1.10.2008

goal for 2008: raise little wise ass political rebels of my very own

so right now, i have to admit that i am a little bitchy, thanks to my back and the fact that i have to wrap my torso in order to not fall into a heap. damn spine... back pain sucks, and it makes me feel old and rickety; i don't feel like my usual spry self. i HATE that. but to more important subjects...

i suppose that i wear my political heart on my sleeve, in that i'm fairly vocal about my utter disdain for the establishment (or, more correctly, the establishment of the past 8 years). oh well. but, in the classroom, i try to at least avoid revealing my true political colors because, really, it's a setting meant to focus on the students and not on the teacher. at the same time, i think it's vitally important that my kids be aware of the candidates, the issues, the election, and the whole effect it has on our nation and their lives. maybe that's a tall, idealistic, and unrealistic order when it comes to twelve year olds, but that never stops me from trying.

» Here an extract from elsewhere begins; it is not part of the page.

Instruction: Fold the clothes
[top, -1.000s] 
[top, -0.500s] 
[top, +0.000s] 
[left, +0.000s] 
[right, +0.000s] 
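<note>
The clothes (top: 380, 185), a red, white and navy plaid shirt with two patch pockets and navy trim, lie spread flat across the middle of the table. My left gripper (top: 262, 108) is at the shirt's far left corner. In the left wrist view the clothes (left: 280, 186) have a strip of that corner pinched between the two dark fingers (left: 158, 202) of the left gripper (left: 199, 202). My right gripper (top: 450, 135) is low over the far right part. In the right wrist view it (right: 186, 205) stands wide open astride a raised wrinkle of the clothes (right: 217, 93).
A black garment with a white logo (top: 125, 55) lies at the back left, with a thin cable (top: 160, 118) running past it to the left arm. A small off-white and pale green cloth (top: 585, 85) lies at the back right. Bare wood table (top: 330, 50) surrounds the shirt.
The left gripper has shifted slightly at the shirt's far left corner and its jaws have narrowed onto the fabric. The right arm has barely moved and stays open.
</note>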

anyway... as our warm-ups in English class, i've had them think of what could happen if nobody voted, what like might be like without the right to vote, and what they might do if elected president. as it turns out, they had Really Good answers, and the responses were surprisingly left-leaning. you have to understand--essex and the surrounding area are quite conservative and right-wing, and there was a good deal of outcry when o'malley defeated ehrlich in the MD gubernatorial race. they were suggesting that taxes be lowered for the middle class, the troops be brought home, standardized testing be dropped because it hurts schools, and (this one surprised me the most, in that they were even aware of it) improve access to healthcare for the poor and the elderly. !!! that's impressive. there will be cynics that say that my kids are just being parrots after hearing their parents talk, but even if that is true, it's a win-win situation. if they are simply repeating things, that means it's being discussed at home, and the kids are exposed to and being a part of it. and if not, that means the views are theirs, which is pretty damn incredible.

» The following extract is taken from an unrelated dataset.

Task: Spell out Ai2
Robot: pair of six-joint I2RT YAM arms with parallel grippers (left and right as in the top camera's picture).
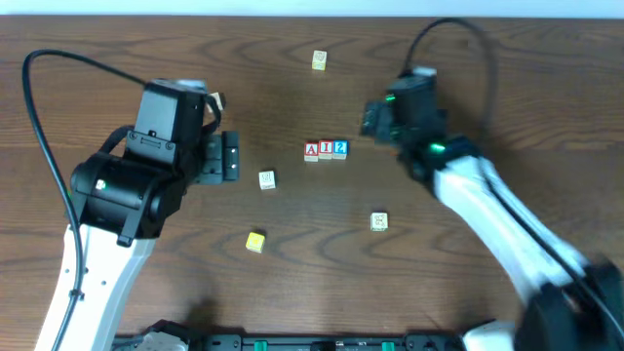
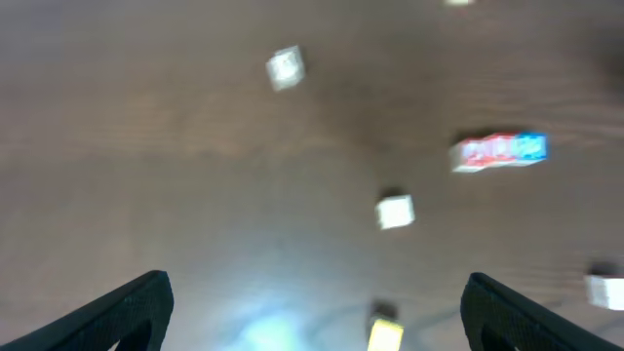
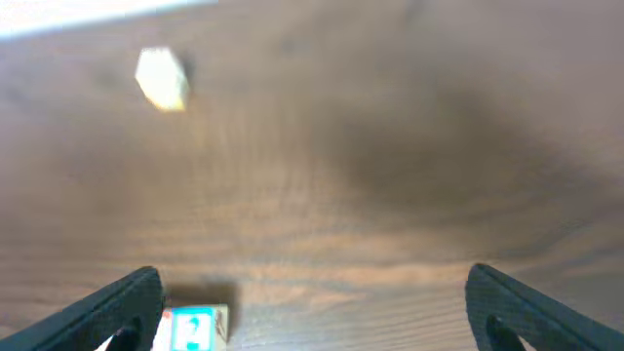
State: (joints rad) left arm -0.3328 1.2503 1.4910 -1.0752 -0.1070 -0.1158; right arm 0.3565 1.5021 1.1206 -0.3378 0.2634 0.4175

even more fun after all of that--the kids starting asking a lot of quesitons about how the government works, and then somehow we ended up talking about richard nixon and impeachment and gerald ford. i'm lucky they never moved on to bill clinton... the fact that they're even curious and have a million questions excites me to no end, and it places me in a very... what's the word... in a situation where i have to be very mindful of what i say because, as the teacher, i can heavily influence the discussion. i don't want them to register a certain way, vote party line, etc., etc. all i want is for them to be curious, to ask the questions, to search for answers, to form their own opinions, and to be active in the process. and, at least for 48 minutes a day, they are. and that makes me happy.

1.05.2008

i'm baaaaaaaaaaaaaaaaaack......

i'm switching back to blogger so that people who can't read myspace can keep up with me here. downside--no email notifications, but oh well. nothing interesting so far today, but keep checking. i'll be around eventually.

7.30.2007

d'oh.

apparently, my esotericism is my undoing.

*sigh*

mine muse doth provoketh me...eth.

i now have a muse. self-appointed, but thoughtful and enlightened nonetheless.

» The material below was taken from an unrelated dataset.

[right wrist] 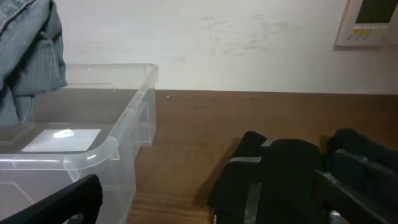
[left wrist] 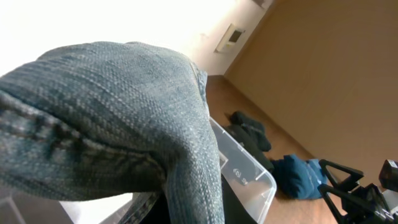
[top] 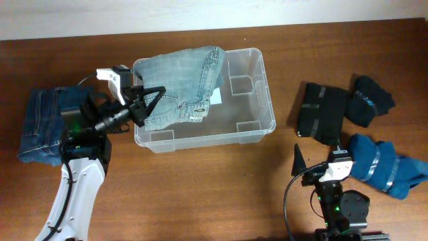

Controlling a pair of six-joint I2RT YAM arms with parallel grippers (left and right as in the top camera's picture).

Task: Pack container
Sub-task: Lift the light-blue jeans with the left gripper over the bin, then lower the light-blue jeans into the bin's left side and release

once again, this evening, Muse and i ventured into philosophical territories and found ourselves involved in a discourse on the profundities of knowledge of others. this doesn't mean, "ooh, ooh, i know kevin bacon!" what we were exploring was a foundational understanding of who a person is at his or her core. this conversation was going well, and then Muse posed the view that it is unimportant that another person knows every piece and every facet of oneself. if the self has the details, what else does the self need? (i hope that i correctly represented Muse's point of view... if i'm inaccurate, i'll personally resign from my position in the government of the small latin american country that Muse rules during leisure hours)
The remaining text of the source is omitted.